(Beginning of Stored data)

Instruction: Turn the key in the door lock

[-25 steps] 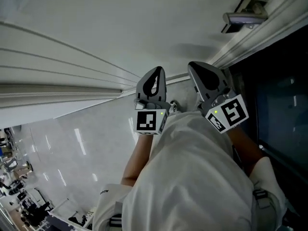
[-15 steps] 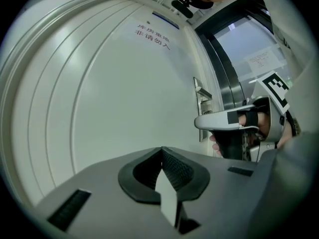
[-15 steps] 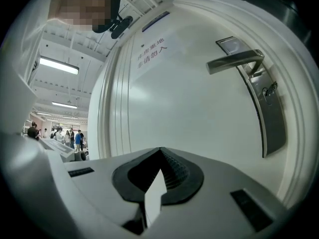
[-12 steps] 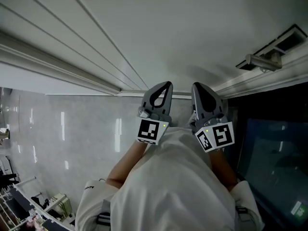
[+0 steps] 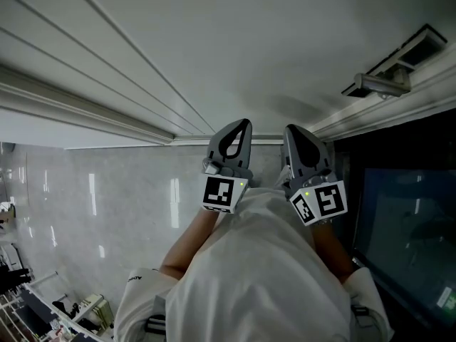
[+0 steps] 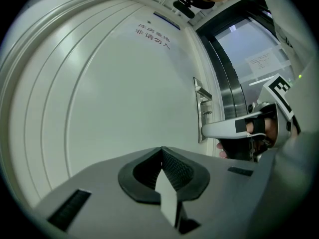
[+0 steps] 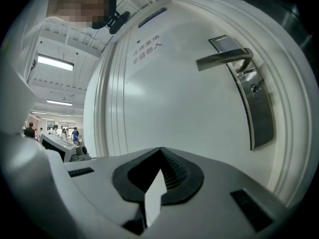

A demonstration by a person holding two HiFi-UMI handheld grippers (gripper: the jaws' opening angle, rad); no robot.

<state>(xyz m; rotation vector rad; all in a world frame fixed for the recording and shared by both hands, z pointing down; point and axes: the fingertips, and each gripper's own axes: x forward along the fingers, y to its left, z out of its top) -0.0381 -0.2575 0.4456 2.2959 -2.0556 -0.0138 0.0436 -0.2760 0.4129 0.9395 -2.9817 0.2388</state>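
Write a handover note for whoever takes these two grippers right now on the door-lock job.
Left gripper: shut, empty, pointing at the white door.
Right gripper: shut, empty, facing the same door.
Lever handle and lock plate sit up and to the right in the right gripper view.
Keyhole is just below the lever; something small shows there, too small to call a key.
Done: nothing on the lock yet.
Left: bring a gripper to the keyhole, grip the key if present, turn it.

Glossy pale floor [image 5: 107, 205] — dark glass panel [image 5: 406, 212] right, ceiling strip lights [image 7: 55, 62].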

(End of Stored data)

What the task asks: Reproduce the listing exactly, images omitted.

Solution for this task:
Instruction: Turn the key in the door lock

[-25 steps] 
[-15 steps] 
[-15 steps] 
[-12 steps] 
[+0 steps] 
[+0 steps] 
[+0 steps] 

A demonstration by a person holding two HiFi-UMI handheld grippers (gripper: the jaws' opening angle, rad); no robot.

<state>(xyz m; rotation vector rad; all in a world frame fixed for the recording and shared by both hands, z pointing down; point and axes: the fingertips, and each gripper's own axes: x forward along the fingers, y to its left, z out of its top) -0.0381 -0.2575 0.4456 2.2959 -2.0556 -0.0138 0.0436 -0.2760 0.4129 0.9395 -2.9817 0.2388</state>
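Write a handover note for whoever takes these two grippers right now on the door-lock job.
Left gripper: shut, empty, pointing at the white door.
Right gripper: shut, empty, facing the same door.
Lever handle and lock plate sit up and to the right in the right gripper view.
Keyhole is just below the lever; something small shows there, too small to call a key.
Done: nothing on the lock yet.
Left: bring a gripper to the keyhole, grip the key if present, turn it.

Glossy pale floor [image 5: 107, 205] — dark glass panel [image 5: 406, 212] right, ceiling strip lights [image 7: 55, 62].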

No additional answer is needed.